## What you should do
In the records below, some lines contain the word "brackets". Copy each of them.

## Records for the exercise
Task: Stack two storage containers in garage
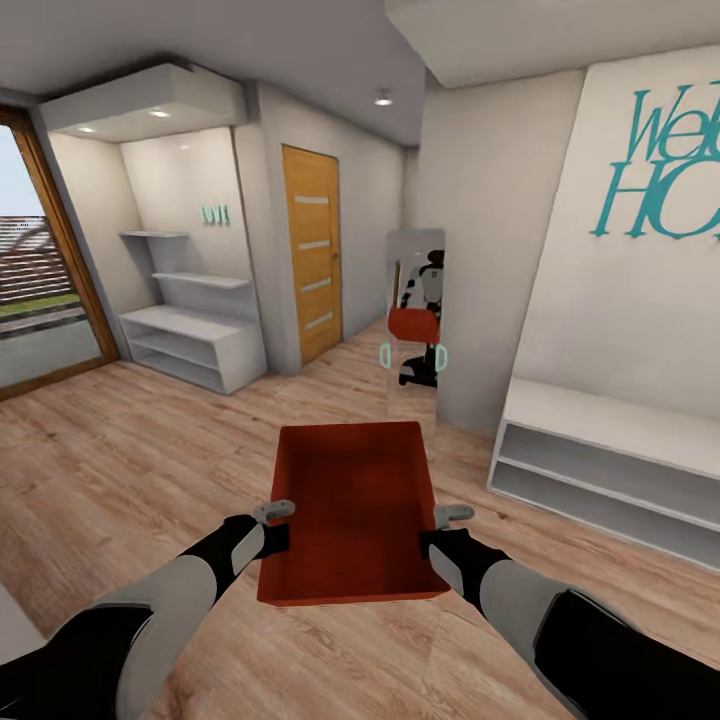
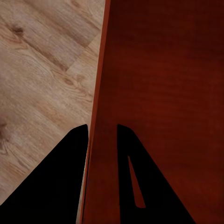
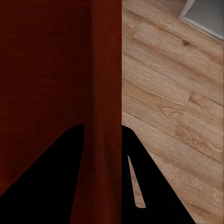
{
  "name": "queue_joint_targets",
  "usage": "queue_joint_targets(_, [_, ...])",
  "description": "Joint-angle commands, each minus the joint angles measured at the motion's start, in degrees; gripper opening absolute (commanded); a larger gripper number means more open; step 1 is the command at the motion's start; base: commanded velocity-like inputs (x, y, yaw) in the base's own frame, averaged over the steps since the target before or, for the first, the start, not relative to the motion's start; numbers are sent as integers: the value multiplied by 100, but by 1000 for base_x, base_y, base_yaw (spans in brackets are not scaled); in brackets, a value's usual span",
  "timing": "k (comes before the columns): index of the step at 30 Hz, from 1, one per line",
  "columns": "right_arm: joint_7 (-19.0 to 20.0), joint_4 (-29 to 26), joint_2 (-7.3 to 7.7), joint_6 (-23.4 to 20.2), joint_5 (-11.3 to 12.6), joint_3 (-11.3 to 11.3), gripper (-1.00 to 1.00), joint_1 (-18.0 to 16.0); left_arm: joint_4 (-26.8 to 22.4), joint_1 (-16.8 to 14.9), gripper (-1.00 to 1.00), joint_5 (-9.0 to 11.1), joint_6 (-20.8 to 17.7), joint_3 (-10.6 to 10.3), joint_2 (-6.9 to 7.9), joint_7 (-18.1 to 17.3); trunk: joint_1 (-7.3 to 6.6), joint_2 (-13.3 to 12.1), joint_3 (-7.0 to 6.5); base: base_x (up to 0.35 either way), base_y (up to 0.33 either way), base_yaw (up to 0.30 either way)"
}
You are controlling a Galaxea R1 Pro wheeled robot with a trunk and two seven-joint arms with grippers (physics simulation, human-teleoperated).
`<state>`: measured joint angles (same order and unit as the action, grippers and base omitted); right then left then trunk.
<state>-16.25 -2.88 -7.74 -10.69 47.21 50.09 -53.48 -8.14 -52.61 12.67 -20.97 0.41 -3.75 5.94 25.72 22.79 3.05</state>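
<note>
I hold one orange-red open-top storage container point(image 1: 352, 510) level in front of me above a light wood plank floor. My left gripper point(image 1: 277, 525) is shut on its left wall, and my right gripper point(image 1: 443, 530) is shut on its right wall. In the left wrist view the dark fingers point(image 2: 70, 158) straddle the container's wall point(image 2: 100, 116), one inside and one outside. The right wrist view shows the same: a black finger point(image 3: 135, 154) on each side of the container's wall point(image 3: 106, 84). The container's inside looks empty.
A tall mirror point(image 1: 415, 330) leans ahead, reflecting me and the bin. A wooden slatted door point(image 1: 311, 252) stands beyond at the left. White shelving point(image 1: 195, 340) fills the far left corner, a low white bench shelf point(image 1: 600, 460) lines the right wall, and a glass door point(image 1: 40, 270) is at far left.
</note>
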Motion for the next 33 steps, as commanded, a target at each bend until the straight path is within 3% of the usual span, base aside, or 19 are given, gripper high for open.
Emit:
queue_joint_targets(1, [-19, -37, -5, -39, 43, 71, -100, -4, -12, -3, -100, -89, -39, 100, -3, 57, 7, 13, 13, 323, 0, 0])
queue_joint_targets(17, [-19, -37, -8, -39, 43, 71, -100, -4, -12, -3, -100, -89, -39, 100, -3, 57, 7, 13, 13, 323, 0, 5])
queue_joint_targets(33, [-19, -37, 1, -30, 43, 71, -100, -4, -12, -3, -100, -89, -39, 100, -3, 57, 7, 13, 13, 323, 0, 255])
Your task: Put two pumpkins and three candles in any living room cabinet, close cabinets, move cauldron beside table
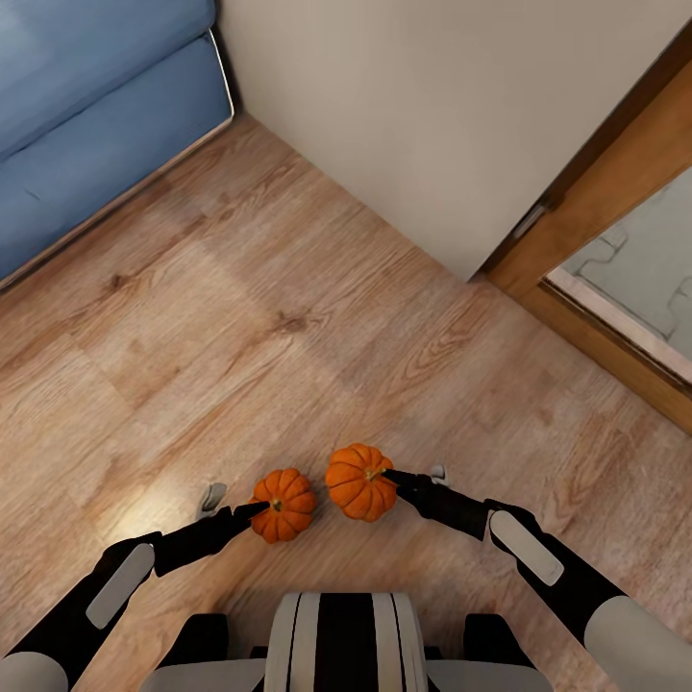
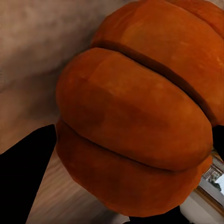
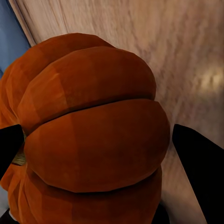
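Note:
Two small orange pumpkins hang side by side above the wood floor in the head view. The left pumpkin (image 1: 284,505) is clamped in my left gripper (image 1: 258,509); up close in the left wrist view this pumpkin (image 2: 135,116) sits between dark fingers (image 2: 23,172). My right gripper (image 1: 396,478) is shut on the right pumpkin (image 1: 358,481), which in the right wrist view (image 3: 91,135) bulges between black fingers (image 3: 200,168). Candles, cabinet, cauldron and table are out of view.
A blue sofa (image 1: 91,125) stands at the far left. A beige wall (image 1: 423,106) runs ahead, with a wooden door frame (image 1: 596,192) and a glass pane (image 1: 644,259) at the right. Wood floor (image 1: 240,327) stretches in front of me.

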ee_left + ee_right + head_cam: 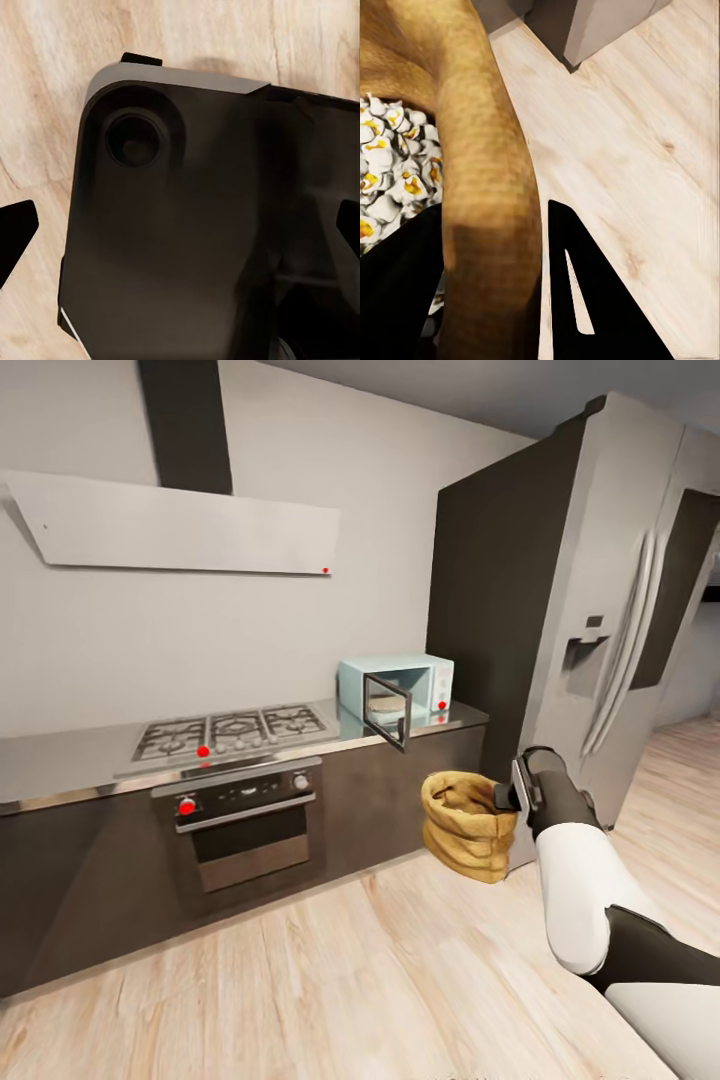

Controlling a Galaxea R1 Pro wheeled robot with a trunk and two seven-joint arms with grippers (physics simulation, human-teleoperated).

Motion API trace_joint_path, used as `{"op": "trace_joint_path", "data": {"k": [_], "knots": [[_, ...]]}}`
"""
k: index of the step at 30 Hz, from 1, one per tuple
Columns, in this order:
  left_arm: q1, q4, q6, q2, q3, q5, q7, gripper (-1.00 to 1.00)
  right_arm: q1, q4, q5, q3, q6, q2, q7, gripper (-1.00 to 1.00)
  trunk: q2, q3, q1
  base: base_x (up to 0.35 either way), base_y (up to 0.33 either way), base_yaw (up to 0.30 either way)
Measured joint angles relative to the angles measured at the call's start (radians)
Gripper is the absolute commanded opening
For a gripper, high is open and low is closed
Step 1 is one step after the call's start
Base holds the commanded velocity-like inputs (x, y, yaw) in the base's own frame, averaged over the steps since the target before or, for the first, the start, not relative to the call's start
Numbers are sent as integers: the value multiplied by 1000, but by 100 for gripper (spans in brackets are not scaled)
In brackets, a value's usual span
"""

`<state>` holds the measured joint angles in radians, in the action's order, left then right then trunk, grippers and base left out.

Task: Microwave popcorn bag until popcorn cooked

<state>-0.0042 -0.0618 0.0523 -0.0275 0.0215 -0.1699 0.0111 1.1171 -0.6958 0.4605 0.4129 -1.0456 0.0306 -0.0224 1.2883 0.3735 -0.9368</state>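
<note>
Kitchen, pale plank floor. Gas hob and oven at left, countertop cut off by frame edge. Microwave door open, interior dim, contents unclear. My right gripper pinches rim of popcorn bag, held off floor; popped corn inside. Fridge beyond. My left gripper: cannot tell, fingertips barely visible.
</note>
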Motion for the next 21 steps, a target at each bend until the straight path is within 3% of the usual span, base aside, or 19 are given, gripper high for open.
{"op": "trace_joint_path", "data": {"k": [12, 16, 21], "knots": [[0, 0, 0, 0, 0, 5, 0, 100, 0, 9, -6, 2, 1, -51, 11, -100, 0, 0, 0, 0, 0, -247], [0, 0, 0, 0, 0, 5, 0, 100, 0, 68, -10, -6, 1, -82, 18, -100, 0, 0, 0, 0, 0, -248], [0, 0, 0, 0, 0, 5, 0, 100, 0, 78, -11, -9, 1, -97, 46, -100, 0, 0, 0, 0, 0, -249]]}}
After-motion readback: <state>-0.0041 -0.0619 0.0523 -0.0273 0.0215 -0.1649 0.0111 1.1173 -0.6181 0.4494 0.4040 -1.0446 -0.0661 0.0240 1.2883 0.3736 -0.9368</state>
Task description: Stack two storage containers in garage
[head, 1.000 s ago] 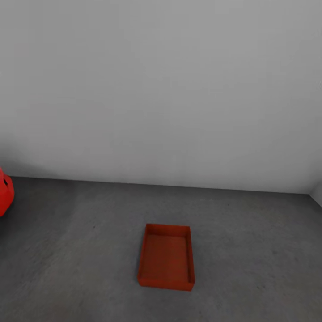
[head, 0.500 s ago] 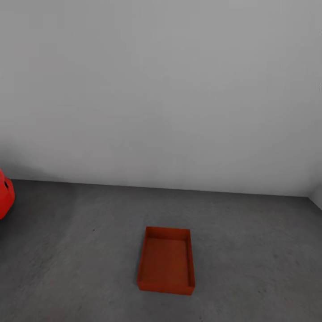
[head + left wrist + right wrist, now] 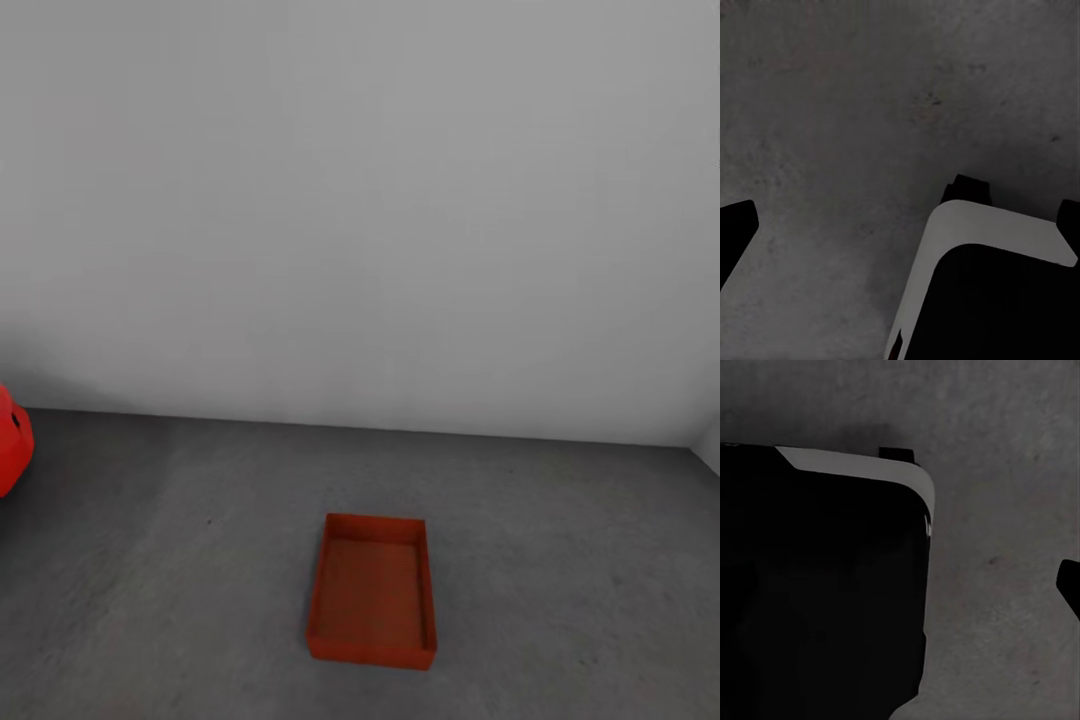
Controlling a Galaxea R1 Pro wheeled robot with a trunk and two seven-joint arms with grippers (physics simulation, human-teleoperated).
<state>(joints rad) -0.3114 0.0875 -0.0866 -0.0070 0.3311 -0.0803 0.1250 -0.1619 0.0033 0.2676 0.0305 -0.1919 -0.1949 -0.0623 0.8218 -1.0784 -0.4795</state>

## Exercise answer
  "description": "Joint-angle commands, each minus the joint angles measured at the motion's start, in degrees; gripper opening absolute (commanded); a larger gripper number means more open; step 1 is the command at the motion's start; base: commanded velocity-like inputs (x, y, yaw) in the base's own frame, averaged over the steps since the target before or, for the first, the start, not relative to the motion's start; numbers are sent as integers: the value multiplied by 100, but by 1000 for base_x, base_y, base_yaw (spans in brackets are not scaled); in brackets, a value's usual span",
Numbers are sent as integers: the value multiplied by 1000, but by 100 for gripper (spans in brackets are not scaled)
In brackets, a value's usual span

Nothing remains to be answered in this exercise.